Tech/Engineering, Innovation Series

Ensuring Performance at a Massive Scale — the Druva Difference

Arati Joshi, Sr. Principal Engineer

Druva is the industry's leading fully managed 100% SaaS data resilience platform to protect your data wherever it lives – backed by a $10M guarantee! Druva eliminates the need for costly hardware, software, and services through a simple and agile cloud-native architecture that delivers unmatched security, availability, and scale. 

As we expand Druva’s capabilities with the latest cutting-edge technologies and architectures, it is essential to ensure guaranteed performance at scale. This blog highlights some of our differentiated approaches to performance engineering.

Performance Engineering at Druva

Druva currently drives more than 4 billion backups a year across a wide spectrum of workloads. This number is growing exponentially. In order to deliver an improved customer experience, we continuously innovate by adopting new technologies. As new technologies are adopted, it is essential to validate and confirm that these new innovations are able to deliver the desired performance at Druva’s massive scale. This is where Druva’s performance engineering process comes into play.

We at Druva consider performance engineering a foundational component of innovation and a continuous process through the development lifecycle — not an afterthought. Druva’s data resiliency cloud is continuously validated for performance and resilience through a tiered multi-stage process that’s designed to optimize every API and workflow. This ensures performance improvements in every aspect of the cloud platform.

performance engineering 1

Let’s dive deeper into the last stage that qualifies Druva’s cloud at its massive production scale. At a high level, this stage is comprised of 3 sub-phases.

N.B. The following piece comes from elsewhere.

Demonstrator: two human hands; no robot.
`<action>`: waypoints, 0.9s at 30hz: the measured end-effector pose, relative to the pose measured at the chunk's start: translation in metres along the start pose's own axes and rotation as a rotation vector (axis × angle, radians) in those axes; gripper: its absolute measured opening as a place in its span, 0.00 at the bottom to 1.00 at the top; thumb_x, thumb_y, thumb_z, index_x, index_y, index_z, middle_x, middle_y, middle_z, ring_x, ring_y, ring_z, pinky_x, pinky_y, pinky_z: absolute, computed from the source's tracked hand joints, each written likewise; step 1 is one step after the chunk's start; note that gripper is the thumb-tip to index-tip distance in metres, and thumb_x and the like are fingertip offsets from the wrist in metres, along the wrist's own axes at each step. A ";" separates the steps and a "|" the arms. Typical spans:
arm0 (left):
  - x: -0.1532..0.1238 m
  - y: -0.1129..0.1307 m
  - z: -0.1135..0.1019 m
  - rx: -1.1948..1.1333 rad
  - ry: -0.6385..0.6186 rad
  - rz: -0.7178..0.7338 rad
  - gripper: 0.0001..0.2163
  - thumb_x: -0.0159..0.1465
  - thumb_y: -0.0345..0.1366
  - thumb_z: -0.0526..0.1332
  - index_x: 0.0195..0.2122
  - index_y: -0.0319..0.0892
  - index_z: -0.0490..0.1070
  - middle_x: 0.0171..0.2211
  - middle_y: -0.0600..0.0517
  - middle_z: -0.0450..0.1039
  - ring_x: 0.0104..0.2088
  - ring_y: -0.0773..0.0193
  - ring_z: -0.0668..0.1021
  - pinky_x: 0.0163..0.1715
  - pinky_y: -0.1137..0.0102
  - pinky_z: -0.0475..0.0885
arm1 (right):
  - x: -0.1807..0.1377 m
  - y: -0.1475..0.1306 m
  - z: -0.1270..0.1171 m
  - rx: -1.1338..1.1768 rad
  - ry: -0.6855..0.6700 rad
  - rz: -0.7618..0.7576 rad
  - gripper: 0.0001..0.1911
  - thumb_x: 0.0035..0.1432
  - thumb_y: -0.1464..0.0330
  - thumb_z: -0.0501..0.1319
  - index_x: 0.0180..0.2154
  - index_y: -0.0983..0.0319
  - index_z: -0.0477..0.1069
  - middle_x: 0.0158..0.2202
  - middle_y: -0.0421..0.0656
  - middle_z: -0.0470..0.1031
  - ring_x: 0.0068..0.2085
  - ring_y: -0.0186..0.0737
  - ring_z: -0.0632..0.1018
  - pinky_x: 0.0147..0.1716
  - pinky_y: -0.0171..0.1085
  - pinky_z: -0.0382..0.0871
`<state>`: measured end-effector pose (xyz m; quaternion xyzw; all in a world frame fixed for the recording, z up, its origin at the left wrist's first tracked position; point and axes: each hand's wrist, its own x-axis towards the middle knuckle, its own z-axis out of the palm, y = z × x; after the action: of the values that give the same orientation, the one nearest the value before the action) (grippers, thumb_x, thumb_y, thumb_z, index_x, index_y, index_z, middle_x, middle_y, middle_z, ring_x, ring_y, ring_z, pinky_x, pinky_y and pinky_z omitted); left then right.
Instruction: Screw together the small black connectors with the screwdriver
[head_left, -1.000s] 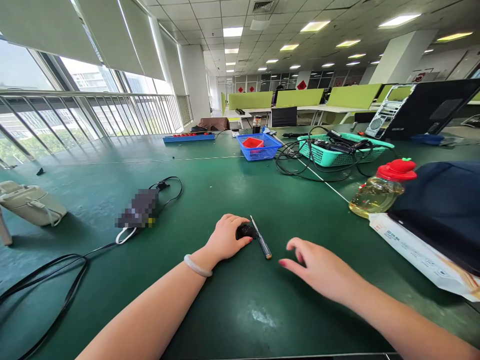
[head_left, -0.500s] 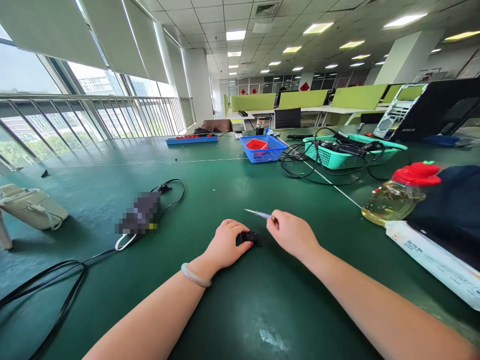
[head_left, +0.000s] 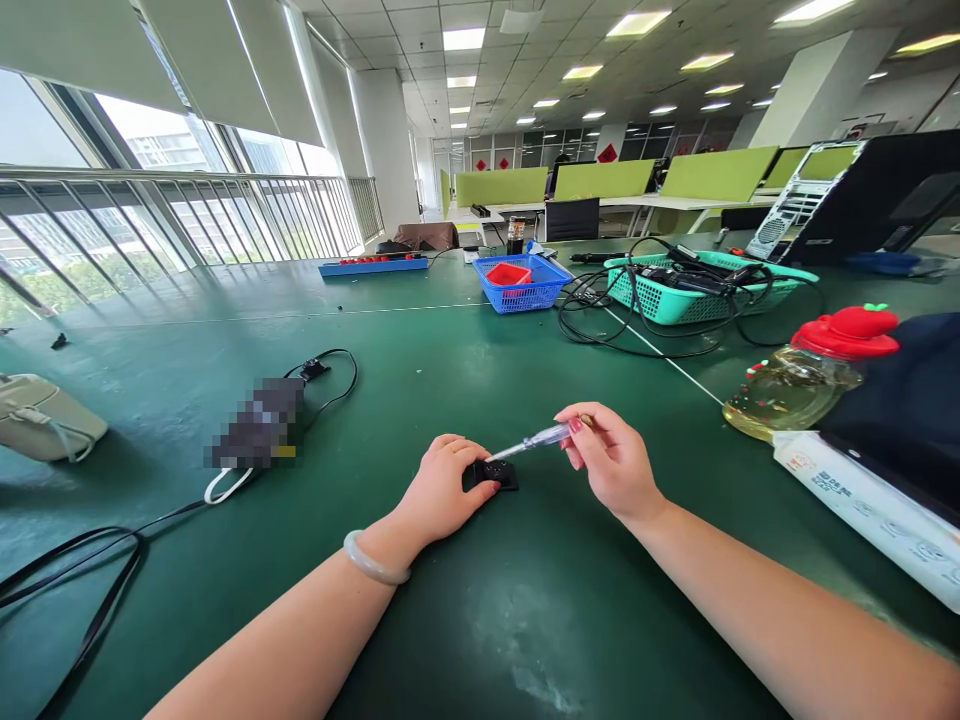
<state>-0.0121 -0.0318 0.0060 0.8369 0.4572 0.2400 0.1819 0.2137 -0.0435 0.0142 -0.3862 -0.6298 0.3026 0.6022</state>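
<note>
My left hand (head_left: 440, 488) rests on the green table (head_left: 465, 600) with its fingers curled around a small black part (head_left: 496, 473), pinning it down. My right hand (head_left: 611, 460) pinches a thin screwdriver with a clear handle (head_left: 534, 440). The screwdriver points down and left, its tip touching the top of the black part. A pale bangle sits on my left wrist.
A blurred dark item with a black cable (head_left: 259, 425) lies to the left. A beige bag (head_left: 45, 420) sits at the far left. A blue basket (head_left: 523, 283) and a teal basket with cables (head_left: 697, 290) stand behind. A red-capped bottle (head_left: 814, 370) lies at the right.
My right hand picked the screwdriver up from the table beside the black part, lifted it, and has now brought its tip down onto the part. My left hand stayed on the part.
</note>
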 end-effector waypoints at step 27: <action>0.000 -0.004 0.004 -0.004 0.009 -0.019 0.10 0.61 0.36 0.63 0.43 0.45 0.74 0.45 0.51 0.78 0.53 0.52 0.71 0.56 0.54 0.65 | -0.026 -0.040 0.019 -0.690 -0.575 -1.027 0.07 0.60 0.66 0.55 0.30 0.60 0.67 0.21 0.36 0.60 0.22 0.33 0.59 0.22 0.36 0.49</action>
<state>-0.0123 -0.0297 0.0006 0.8310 0.4656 0.2428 0.1836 0.1892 -0.0844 0.0329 -0.1124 -0.9286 -0.1491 0.3205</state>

  1. Modeling production scale through learning and heuristics

  2. Simulating production load for rigorous validation

  3. Enhancements based on learnings from performance tests

Modeling Production Scale

The Druva Data Resiliency Cloud is powered by native algorithms enhanced through a rich and deep integration with AWS. You can read more about our innovative approach to cloud efficiencies in our Building S3-based database to save cloud operational cost blog.

Before running a performance test, it is important to model the production workload accurately.  Backups are not uniform over a day — there are peak hours based on customer usage patterns and there are spikes within even an hour due to backup schedules. SaaS solutions have to be adaptive to this kind of changing load. At peak hours, Druva's scalable architecture is capable of handling a load that is a multiple of the base load.

performance engineering 2

As a SaaS platform, we have continuous visibility and insights into backup trends, which helps us in accurate workload modeling.

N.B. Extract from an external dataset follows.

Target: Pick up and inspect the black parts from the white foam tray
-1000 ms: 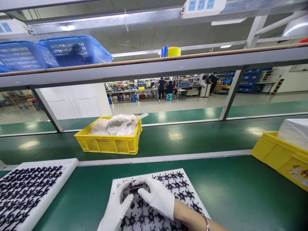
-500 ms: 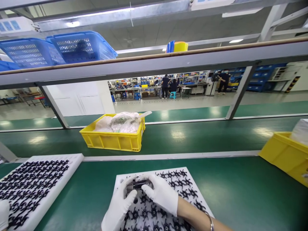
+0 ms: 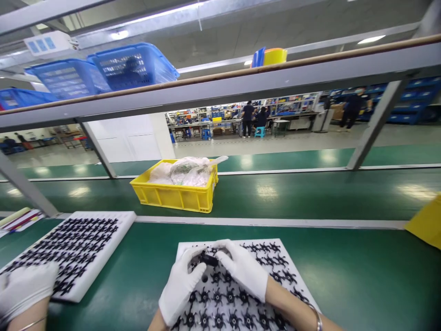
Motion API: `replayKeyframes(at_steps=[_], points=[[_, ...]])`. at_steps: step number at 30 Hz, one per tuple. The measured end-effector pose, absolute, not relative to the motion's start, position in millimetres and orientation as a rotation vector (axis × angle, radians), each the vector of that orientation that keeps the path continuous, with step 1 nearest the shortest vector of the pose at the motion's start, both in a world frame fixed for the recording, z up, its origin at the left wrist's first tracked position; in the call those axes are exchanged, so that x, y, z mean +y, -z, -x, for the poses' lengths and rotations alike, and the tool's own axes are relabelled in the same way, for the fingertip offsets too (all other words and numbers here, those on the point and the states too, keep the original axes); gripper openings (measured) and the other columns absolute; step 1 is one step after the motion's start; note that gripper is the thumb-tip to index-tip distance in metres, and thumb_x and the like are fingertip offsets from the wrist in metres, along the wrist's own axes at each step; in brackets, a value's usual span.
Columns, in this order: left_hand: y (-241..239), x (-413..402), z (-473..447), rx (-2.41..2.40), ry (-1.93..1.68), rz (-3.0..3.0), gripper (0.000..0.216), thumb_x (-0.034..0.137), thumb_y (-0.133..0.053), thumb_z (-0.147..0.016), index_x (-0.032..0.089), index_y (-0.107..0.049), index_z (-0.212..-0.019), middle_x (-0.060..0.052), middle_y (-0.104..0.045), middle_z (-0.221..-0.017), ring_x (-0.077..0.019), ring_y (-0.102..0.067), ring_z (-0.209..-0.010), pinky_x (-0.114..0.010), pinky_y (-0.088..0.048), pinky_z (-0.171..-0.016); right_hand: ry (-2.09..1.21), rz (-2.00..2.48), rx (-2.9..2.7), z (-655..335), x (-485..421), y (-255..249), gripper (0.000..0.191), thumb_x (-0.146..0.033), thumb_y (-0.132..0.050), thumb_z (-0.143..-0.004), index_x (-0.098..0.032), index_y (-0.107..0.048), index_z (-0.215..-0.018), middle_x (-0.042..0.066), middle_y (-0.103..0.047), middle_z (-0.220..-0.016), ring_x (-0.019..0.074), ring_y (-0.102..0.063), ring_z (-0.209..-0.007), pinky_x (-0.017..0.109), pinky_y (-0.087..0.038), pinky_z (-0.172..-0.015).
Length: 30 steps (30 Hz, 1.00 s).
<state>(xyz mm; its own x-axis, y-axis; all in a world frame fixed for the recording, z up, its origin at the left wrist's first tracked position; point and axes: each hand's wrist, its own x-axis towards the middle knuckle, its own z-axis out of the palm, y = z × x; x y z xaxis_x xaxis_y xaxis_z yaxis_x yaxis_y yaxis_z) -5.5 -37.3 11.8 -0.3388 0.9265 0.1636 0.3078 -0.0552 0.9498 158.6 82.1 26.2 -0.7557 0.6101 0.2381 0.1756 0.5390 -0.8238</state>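
Both my hands wear white gloves and meet over the far left corner of a white foam tray point(image 3: 296, 271) studded with small black spoked parts. My left hand point(image 3: 181, 287) and my right hand point(image 3: 243, 271) pinch a small dark part point(image 3: 207, 260) between their fingertips, just above the tray. Several black parts point(image 3: 220, 296) sit in rows beneath my wrists.
A second white tray point(image 3: 122, 227) of black parts lies at the left, with another person's gloved hand point(image 3: 25, 287) at its near edge. A yellow crate point(image 3: 175, 197) of plastic bags stands on the belt behind. Another yellow crate's corner point(image 3: 427, 223) shows at right. Blue baskets point(image 3: 134, 66) sit overhead.
The camera has swung left, so everything has shifted right. Another person's gloved hand has come into view at the lower left. My hands still hold the small part over the tray's corner.
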Motion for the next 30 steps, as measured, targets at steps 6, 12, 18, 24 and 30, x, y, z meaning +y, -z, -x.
replayKeyframes(at_steps=[6,12,18,24,30], points=[[-40,-52,22,1.864,-1.273,-1.479,0.032,0.024,-0.055,-0.083,0.025,-0.059,-0.115,-0.002,-0.059,-0.118,-0.018,-0.054,-0.11,-0.029,-0.043,-0.099,-1.157,0.713,-2.275,-156,94,-23,0.03,-0.039,-0.039,-0.094,-0.02,-0.055,-0.111,0.006,-0.061,-0.112,0.0225,-0.054,-0.106,0.038,-0.041,-0.094],[-34,-64,19,1.973,-0.925,-1.764,0.035,0.021,-0.059,-0.08,0.028,-0.06,-0.114,0.004,-0.062,-0.116,-0.0153,-0.055,-0.109,-0.025,-0.041,-0.1,-1.124,0.745,-2.277,-152,93,-30,0.034,-0.043,-0.039,-0.091,-0.021,-0.056,-0.11,0.006,-0.061,-0.112,0.0234,-0.054,-0.106,0.039,-0.043,-0.094],[-14,-58,16,2.053,-0.819,-1.883,0.032,0.021,-0.057,-0.083,0.023,-0.058,-0.115,-0.001,-0.061,-0.115,-0.0166,-0.055,-0.108,-0.027,-0.042,-0.099,-1.005,0.723,-2.238,-166,89,-47,0.031,-0.04,-0.04,-0.091,-0.02,-0.056,-0.107,0.007,-0.062,-0.109,0.0232,-0.055,-0.104,0.039,-0.043,-0.093],[-20,-51,7,1.94,-0.614,-2.168,0.029,0.009,-0.051,-0.08,0.02,-0.062,-0.105,-0.006,-0.062,-0.108,-0.0232,-0.055,-0.103,-0.043,-0.04,-0.1,-0.888,0.698,-2.251,-211,67,-60,0.025,-0.033,-0.045,-0.091,-0.021,-0.058,-0.109,0.004,-0.062,-0.109,0.0201,-0.056,-0.102,0.035,-0.045,-0.093],[-12,-47,-1,1.826,-0.488,-2.403,0.038,0.008,-0.038,-0.086,0.021,-0.057,-0.116,-0.009,-0.053,-0.128,-0.0238,-0.048,-0.12,-0.043,-0.039,-0.104,-0.839,0.738,-2.294,-250,39,-62,0.021,-0.029,-0.046,-0.092,-0.022,-0.059,-0.107,0.003,-0.062,-0.108,0.0191,-0.056,-0.102,0.033,-0.046,-0.091]])
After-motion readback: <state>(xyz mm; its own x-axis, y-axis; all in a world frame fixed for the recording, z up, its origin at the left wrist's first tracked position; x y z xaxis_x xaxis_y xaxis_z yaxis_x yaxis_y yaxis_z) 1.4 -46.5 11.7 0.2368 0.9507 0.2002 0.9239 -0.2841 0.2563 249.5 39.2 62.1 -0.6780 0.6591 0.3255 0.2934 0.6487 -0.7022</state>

Our homegrown workload model uses a wide array of parameters like:

  • Pattern of active jobs over time

  • Pattern of backed-up data over time

  • Workload distribution of backup data

  • API concurrency

The more refined the workload model, the better optimized it is for validation tests. 

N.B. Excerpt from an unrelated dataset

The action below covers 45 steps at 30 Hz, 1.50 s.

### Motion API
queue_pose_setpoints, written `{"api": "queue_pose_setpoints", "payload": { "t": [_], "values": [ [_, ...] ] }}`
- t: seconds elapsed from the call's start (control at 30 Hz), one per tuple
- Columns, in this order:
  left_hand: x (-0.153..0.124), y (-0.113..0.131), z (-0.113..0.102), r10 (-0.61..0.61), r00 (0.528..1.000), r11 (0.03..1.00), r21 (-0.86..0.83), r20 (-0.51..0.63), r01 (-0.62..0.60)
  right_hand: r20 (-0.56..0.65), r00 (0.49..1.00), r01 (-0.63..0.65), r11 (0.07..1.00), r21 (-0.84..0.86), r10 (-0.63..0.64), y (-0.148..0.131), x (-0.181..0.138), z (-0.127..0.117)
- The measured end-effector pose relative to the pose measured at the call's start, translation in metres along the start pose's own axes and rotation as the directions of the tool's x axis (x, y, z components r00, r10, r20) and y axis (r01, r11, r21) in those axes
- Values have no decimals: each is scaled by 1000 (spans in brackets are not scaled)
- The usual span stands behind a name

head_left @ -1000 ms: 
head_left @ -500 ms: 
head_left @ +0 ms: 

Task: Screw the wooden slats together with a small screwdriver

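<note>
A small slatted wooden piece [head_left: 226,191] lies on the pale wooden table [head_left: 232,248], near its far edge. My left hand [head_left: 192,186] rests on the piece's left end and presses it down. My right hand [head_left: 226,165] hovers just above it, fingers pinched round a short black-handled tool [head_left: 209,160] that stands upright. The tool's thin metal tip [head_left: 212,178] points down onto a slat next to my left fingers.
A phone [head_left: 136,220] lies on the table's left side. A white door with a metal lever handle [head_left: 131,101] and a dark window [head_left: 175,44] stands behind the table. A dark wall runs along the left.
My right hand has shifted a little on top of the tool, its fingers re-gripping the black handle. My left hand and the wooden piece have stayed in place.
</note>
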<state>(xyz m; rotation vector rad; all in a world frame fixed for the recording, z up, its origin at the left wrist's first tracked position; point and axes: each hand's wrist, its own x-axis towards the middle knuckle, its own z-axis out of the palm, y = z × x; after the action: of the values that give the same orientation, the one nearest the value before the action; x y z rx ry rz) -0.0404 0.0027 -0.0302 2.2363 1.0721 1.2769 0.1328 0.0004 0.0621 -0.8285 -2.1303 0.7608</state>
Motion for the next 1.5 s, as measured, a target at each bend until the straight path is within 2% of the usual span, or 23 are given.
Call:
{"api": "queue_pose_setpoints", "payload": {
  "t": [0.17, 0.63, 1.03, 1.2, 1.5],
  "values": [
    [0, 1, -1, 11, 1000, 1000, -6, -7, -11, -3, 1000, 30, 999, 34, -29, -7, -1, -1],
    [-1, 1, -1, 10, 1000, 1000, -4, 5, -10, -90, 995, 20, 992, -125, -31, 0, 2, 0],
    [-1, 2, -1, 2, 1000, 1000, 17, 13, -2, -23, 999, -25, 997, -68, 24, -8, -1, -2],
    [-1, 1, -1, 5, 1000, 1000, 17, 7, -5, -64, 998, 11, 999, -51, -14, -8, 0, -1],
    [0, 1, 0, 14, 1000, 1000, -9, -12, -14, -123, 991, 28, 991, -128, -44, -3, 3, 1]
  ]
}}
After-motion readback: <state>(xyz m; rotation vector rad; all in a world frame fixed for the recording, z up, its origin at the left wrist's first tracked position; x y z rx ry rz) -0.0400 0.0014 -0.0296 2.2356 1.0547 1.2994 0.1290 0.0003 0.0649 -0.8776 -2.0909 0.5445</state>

Validating at Production Scale

Our performance tests are carefully architected to ensure that a product can serve the load without any impact on its performance. A well-defined and iterative set of goals drives our approach to performance validation.

Our first level goal is to measure and monitor key performance metrics, including: 

  • Throughput in terms of data processed per unit of time

  • API latencies

  • Resource usage footprint

  • Responsiveness to load changes

The next goal is to drive continuous optimization, such as:

  • Proactive mitigation of potential performance bottlenecks

  • Improved cloud efficiencies

  • Identify further improvements and optimizations

Our fundamental test methodology is to simulate the modeled workload. Backups are inherently data-intensive operations. To validate performance at scale, we have developed modern simulation approaches such as a Light Weight Load Generator powered by Golang to meet 3 main objectives.

  • To trigger a load of thousands of jobs

  • To generate API load on Druva cloud in the same pattern as production

  • To simulate load patterns across multiple customers and system operations

Best Practices for Validating Performance at Scale

Performance tests provide valuable information about the product’s behavior at a production scale. However, it is essential to conduct the tests and interpret the results in the right way. 

Here are some of the performance engineering best practices from our experience of running one of the largest cloud-native SaaS platforms.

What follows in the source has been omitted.